New research in the US has highlighted what it calls a crisis in crashes and the attendant fatalities caused by the large utes and SUVs.
The report from the Road to Zero Coalition, a National Safety Council initiative funded by the National Highway Traffic Safety Administration, found large pick-ups and SUVs now make up 75 per cent of the US car parc and contribute to the worst proportional results in fatalities due to their design and weight.
These include pedestrians, cyclists and people in other smaller cars involved in a crash.
It quotes the Economist Intelligence Unit (2024) that for every life saved in the heaviest one per cent of light trucks, more than a dozen occupants of other vehicles would die.
Pedestrian deaths involving SUVs, pickup trucks, and vans rose about 77 per cent in a decade between 2012 and 2022, while over the same period, the number of sales and leases of such vehicles rose by 50 per cent.
Pedestrian deaths and others traveling outside vehicles have been on the rise from a decade with 2022 marking the deadliest year for pedestrians in more than 40 years the NHTSA says.
At the same time, the average hood height of passenger trucks increased by at least 11 per cent between 2000 and 2021, and their average weight increased by 24 per cent between 2000 and 2018, according to a Consumer Reports analysis of industry data
Insurance Institute for Highway Safety (IIHS) found the in 30 years, the average US passenger vehicle is now 10 cm wider, 25 cm longer, 20cm taller and 500 kgs heavier.

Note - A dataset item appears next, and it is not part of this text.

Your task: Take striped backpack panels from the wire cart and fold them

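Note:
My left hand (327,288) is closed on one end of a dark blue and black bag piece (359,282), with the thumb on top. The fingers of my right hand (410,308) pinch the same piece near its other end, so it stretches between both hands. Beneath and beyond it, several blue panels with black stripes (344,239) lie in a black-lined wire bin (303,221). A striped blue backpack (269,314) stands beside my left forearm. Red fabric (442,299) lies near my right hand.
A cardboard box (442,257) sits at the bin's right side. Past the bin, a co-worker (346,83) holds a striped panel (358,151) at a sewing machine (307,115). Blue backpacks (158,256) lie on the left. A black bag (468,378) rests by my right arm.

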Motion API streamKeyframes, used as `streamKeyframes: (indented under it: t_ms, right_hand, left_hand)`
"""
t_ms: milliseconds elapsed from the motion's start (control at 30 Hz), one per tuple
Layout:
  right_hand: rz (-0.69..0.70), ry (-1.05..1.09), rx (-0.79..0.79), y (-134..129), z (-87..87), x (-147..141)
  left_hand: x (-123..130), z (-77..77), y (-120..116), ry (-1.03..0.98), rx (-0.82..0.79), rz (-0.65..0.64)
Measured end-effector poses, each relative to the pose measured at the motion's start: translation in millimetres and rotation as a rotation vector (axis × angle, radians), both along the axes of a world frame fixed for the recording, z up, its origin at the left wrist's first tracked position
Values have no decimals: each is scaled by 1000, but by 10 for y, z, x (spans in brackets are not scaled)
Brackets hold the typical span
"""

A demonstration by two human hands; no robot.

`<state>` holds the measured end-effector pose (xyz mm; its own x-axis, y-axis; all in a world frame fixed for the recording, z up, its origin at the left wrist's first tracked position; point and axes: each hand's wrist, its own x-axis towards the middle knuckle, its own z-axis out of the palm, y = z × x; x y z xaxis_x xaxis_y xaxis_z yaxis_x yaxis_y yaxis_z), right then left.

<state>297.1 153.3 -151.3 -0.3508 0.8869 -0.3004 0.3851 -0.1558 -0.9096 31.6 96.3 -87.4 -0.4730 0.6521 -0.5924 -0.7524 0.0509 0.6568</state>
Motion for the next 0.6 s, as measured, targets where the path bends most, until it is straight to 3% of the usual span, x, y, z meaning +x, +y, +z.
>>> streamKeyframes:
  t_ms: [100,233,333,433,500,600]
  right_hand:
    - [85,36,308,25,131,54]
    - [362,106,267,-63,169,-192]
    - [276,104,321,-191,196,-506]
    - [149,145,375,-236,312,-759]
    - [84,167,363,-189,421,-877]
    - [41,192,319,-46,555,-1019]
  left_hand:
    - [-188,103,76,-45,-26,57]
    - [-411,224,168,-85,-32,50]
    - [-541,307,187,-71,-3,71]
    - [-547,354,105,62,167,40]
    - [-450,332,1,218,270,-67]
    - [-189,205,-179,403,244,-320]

Other factors that it says are driving the worse crash outcomes are height and weight relative to pedestrians, crash incompatibility with smaller cars, unique front-end geometry and stiffness and large blind zones caused by design and height.
It notes that car buyers pursuing safer cars buy the larger vehicles, only to make the matter worse for other road users in an ‘arms race’ of size and weight.
It wants comprehensive strategies within the Safe System Approach to address the complex interplay between vehicle size, safety, and transportation mode choices including better visibility in light trucks, NCAP safety testing oversight of these factors and better road design.
“This dynamic underscores the urgent need for comprehensive strategies within the [USDOT] Safe System Approach to address the complex interplay between vehicle size, safety, and transportation mode choices.”
“This comprehensive report sheds light on important factors contributing to roadway safety — the impact of vehicle size, weight, and direct vision,” NSC president and CEO Lorraine Martin says in a statement.
“While more work is needed to solve this pressing challenge, the research is clear: government, manufacturers, and drivers all need to come together to tackle this critical safety issue, so more people can return home safely each day.”